AGs were isolated from the discarded tissue when performing routine anterior compartment synovectomy during total knee arthroplasty, fixed in zinc-buffered formalin for 4 days, paraffin processed, embedded with longitudinal fibers perpendicular to the cutting plane of the microtome, and sectioned at 4 µm onto positively charged slides. Sections were dried at 60 °C for 45 min, deparaffinized, submerged in pH 6.0 citrate buffer (Abcam, Cambridge, UK) at 60 °C for 17 h, and allowed to cool at room temperature for 20 min. Slides were washed in phosphate-buffered saline where indicated.

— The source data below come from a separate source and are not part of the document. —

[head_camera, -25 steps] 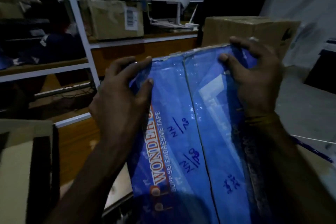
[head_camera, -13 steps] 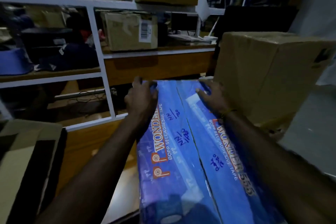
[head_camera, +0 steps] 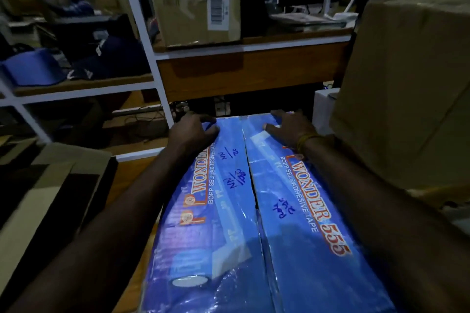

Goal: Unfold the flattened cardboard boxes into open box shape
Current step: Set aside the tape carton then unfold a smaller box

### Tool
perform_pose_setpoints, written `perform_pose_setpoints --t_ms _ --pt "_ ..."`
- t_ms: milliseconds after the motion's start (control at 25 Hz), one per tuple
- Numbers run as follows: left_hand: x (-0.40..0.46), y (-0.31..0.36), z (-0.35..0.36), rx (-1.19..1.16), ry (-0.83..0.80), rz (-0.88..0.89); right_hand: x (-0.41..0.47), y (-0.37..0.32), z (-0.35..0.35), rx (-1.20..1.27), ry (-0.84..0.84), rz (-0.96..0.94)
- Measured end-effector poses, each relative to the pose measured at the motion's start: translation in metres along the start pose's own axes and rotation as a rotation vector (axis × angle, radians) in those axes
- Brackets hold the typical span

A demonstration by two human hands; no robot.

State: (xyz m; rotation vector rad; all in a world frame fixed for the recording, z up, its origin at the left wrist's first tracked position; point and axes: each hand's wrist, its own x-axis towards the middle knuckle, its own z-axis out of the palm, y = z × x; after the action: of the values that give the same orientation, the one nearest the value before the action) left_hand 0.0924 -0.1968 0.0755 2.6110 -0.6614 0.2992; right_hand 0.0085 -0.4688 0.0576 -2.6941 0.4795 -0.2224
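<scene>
A blue glossy cardboard box (head_camera: 254,223) printed "WONDER 555 BOPP SELF ADHESIVE TAPE" lies in front of me, its two top flaps meeting along a middle seam. My left hand (head_camera: 193,129) grips the far left corner, fingers curled over the edge. On the far right part of the top rests my right hand (head_camera: 288,126), with its fingers spread and reaching the far edge. A yellow band circles the right wrist.
A large brown carton (head_camera: 407,89) stands close on the right. White metal shelving (head_camera: 142,30) with a labelled brown box (head_camera: 195,12) stands behind. Flattened brown cardboard (head_camera: 43,193) lies at the left. A small white box (head_camera: 323,109) sits between the blue box and the carton.
The blue box has been lowered away from me to lie flatter. Both arms have stretched out with it, the hands staying at its far edge.
</scene>
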Motion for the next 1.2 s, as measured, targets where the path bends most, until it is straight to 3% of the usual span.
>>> perform_pose_setpoints --t_ms 160,480,840,1000,1200 --pt "0.013 0.001 -0.004 0.022 0.001 -0.038 0.011 -0.01 -0.005 0.02 -0.028 -0.013" --pt "0.001 0.02 0.008 0.237 -0.286 -0.168 -0.018 -0.029 -0.014 -0.109 -0.161 0.024" --pt "-0.086 0.047 -0.023 0.274 -0.318 -0.102 -0.108 -0.055 -0.016 -0.272 -0.249 0.012" --pt "-0.138 0.069 -0.043 0.306 -0.351 -0.091 -0.169 -0.065 -0.019 -0.298 -0.213 0.017" --pt "-0.206 0.089 -0.052 0.252 -0.322 0.066 -0.248 -0.076 -0.026 -0.237 -0.158 -0.009"
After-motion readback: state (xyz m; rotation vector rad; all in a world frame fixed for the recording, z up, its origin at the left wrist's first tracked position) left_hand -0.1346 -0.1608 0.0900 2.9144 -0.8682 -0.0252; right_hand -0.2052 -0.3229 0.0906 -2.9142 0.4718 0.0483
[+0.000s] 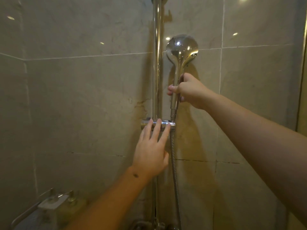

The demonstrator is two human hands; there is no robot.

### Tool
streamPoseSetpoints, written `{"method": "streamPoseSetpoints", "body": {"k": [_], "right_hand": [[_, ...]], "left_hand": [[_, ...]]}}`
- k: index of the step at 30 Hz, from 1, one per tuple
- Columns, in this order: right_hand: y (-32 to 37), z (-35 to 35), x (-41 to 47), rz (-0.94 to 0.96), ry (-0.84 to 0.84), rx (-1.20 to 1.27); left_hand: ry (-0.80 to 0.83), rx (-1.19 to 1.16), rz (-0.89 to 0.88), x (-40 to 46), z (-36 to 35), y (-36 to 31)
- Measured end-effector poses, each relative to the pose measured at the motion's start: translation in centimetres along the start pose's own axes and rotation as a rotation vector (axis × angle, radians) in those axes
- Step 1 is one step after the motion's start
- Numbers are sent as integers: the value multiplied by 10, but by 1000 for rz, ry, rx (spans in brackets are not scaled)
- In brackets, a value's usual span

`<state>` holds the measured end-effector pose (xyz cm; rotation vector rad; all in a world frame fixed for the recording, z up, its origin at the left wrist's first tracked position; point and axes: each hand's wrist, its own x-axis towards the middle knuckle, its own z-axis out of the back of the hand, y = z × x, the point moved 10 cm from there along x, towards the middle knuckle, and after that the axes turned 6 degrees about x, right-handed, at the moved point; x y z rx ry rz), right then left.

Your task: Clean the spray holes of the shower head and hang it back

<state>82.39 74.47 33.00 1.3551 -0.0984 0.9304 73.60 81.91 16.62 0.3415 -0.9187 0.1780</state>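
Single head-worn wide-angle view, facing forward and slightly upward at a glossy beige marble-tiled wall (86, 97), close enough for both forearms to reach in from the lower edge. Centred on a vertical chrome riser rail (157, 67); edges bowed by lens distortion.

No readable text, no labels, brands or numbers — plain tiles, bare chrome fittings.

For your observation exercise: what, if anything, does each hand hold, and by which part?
The right hand grips the shower head by its handle. The left hand holds nothing; its straight fingers rest on the holder bracket.
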Motion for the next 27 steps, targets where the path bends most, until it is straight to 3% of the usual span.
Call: {"method": "streamPoseSetpoints", "body": {"k": [9,18,23,27], "right_hand": [[-30,-18,-4,-33,34,-43],[-35,-20,-23,21,-51,-67],[-54,-22,-49,23,-236,-116],[-86,-53,-119,160,-403,-422]], "left_hand": [[-10,1,-8,0,0,0],[55,6,13,-2,-6,-1],[37,-90,116,-44,-13,14],[119,-123,180,-123,-38,34]]}}
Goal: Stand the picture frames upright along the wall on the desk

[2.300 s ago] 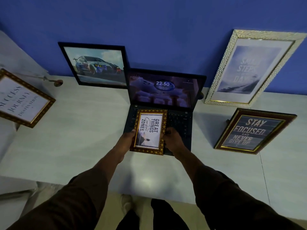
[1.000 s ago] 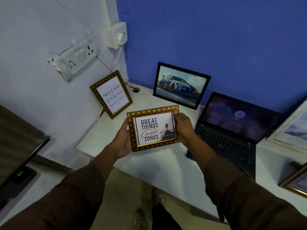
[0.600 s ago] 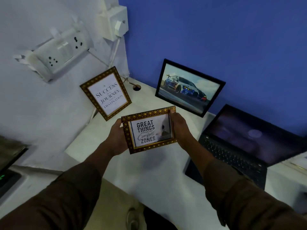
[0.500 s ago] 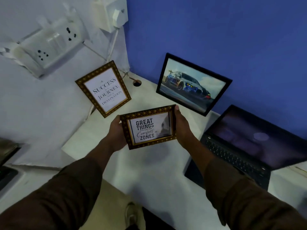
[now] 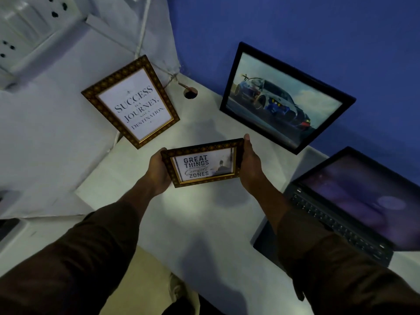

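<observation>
I hold a small gold-patterned frame reading "Great things... comfort zones" [image 5: 203, 163] in landscape position above the white desk [image 5: 204, 223]. My left hand [image 5: 156, 171] grips its left edge and my right hand [image 5: 250, 165] grips its right edge. Behind it on the left, a gold "Success is a journey" frame [image 5: 131, 102] leans upright against the white side wall. A black-framed car picture [image 5: 284, 98] leans upright on the blue back wall.
An open laptop [image 5: 345, 205] sits on the desk at the right. A cable hole [image 5: 189, 93] lies in the desk's back corner, with a cable running up the wall. A switchboard [image 5: 25, 30] is mounted on the white wall, upper left.
I lifted the small frame off the laptop, turned it from portrait to landscape, and carried it left toward the desk corner between the two leaning frames. It now sits lower and nearer the desk.
</observation>
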Demonstrator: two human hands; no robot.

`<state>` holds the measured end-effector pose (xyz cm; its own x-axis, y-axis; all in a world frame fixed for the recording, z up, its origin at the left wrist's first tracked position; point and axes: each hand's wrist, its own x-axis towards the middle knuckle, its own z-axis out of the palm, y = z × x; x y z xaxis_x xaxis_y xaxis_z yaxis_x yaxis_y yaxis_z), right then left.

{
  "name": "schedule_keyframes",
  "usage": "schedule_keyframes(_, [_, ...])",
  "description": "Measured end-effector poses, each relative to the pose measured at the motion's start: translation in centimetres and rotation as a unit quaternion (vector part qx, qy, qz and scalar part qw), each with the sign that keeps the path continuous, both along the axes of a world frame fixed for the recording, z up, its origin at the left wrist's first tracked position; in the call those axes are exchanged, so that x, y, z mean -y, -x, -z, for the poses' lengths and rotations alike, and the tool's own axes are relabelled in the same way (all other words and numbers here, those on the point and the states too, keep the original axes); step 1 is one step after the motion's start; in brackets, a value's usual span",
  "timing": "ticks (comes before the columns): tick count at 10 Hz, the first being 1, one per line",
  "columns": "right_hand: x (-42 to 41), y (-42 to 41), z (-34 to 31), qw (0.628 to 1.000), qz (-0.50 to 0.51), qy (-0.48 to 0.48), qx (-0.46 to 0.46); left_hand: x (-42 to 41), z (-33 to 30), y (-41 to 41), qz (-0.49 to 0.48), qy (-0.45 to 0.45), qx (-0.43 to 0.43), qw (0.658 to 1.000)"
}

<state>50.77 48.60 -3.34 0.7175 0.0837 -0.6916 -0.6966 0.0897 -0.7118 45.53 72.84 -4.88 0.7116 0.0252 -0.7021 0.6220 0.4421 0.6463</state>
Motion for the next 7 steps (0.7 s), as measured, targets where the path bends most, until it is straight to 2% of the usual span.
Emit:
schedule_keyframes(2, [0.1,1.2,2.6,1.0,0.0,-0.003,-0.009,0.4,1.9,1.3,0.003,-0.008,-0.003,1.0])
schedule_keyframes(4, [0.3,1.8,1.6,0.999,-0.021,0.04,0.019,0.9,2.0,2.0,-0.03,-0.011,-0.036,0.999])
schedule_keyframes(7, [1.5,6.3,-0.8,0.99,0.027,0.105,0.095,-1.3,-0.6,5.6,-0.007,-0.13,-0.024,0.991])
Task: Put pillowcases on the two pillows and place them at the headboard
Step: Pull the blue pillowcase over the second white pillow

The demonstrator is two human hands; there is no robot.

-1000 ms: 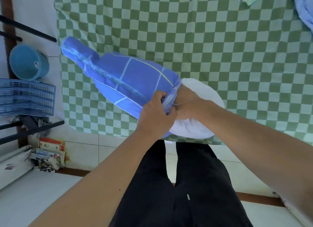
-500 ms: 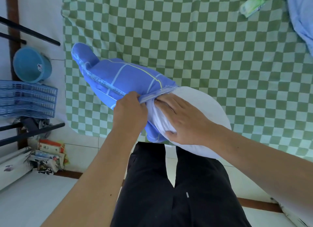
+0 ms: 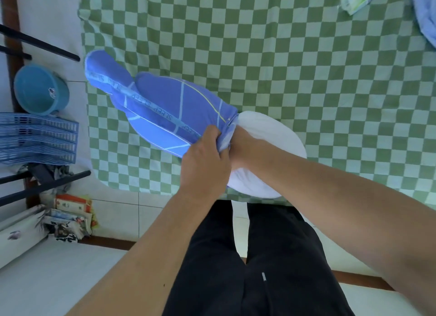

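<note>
Since half a second ago, the right hand (image 3: 245,148) is pushing back inside the mouth of the blue pillowcase (image 3: 169,110), where earlier it was lying flat on the bare white pillow (image 3: 266,136). Its fingers are hidden in the cloth, so I cannot tell how they are lying. The left hand (image 3: 205,160) is gripping the bunched hem of the pillowcase, fingers curled tight round it, and is sitting closer to the pillow's bare end than before. The pillow is lying on the green checked bedsheet (image 3: 306,68), near its front edge; its long axis is running from the bare end away to the person's left and farther across the bedsheet, the covered end pointing that way. Both hands are meeting at the hem, the left one outside it. The bare half is lying to the right of the fingers, so the hem is probably needing to travel that way.
</note>
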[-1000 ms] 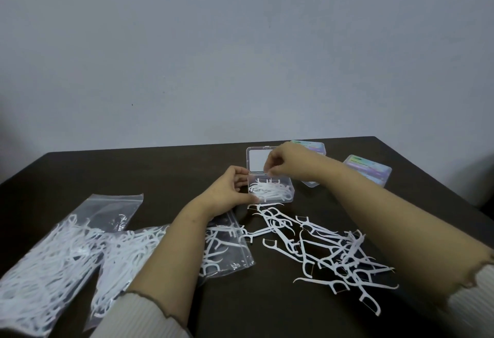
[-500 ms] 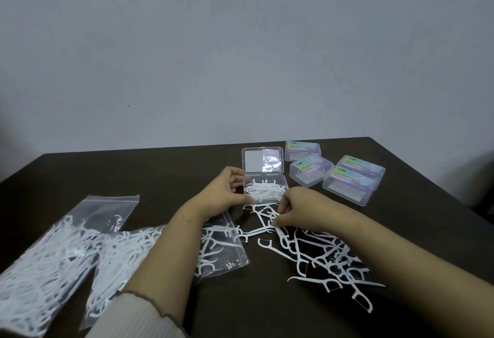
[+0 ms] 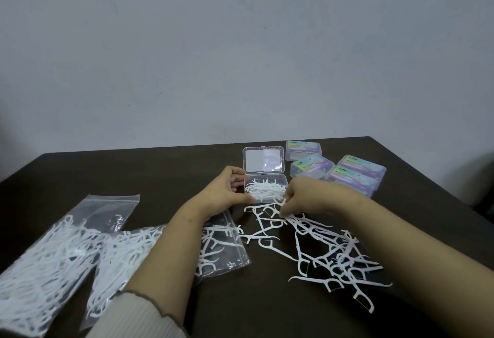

Following treatment with Protein Block (Abcam) for 15 min, sections were co-incubated overnight at 4 °C with antibodies against slow MHC (Abcam; mouse monoclonal; 5 µg/mL) and fast MHC (Abcam; rabbit polyclonal; 2 µg/mL) to co-detect all isoforms of T1 and T2 myofibers[13], respectively, and washed. Slides were co-incubated for 45 min at room temperature with anti-mouse and anti-rabbit F(ab’)2 secondary antibodies (Jackson Immunoresearch, West Grove, PA, US; goat polyclonal; 4 µg/mL) conjugated to Alexa 488 and Alexa 594, respectively, and washed. Slides were cover-slipped with Prolong Diamond (Thermo Fisher, Waltham, MA, US).

Confocal imaging and myofiber measurements

We captured two fields (50–125 fibers each) per sample with an FV1000 laser scanning confocal microscope (Olympus of America, Center Valley, PA, US) at 200 × magnification using 405, multi-Argon, and 592 laser lines with respective photodetector units in sequential mode to detect autofluorescence, slow MHC + Alexa 488, and fast MHC + Alexa 594 labels, respectively. The perimeters of labeled T1 and T2 myofibers were segmented and individualized with a watershed separation algorithm, automatically counted, and individual myofiber CSA measured in µm2, using Slidebook 5.0 software (Intelligent Imaging innovations, Denver, CO, US), with the autofluorescence from the unstained endomysium serving as the interface between labeled fibers.

Statistical analyses

GraphPad PRISM 9 (GraphPad Software, La Jolla, CA) was used for all analyses. Comparison between means of BMI, KL scores, KOOS, fiber distribution, and fiber CSAs for participants grouped by ROM were tested using Student t-test, Kruskal–Wallis, or one-way ANOVA with Tukey’s post hoc test. The association between T2 fiber percentages, CSA, or KOOS and ROM values for the entire patient sample was determined by Spearman’s correlation coefficient ρ. Alpha was set to 0.05 for all analyses.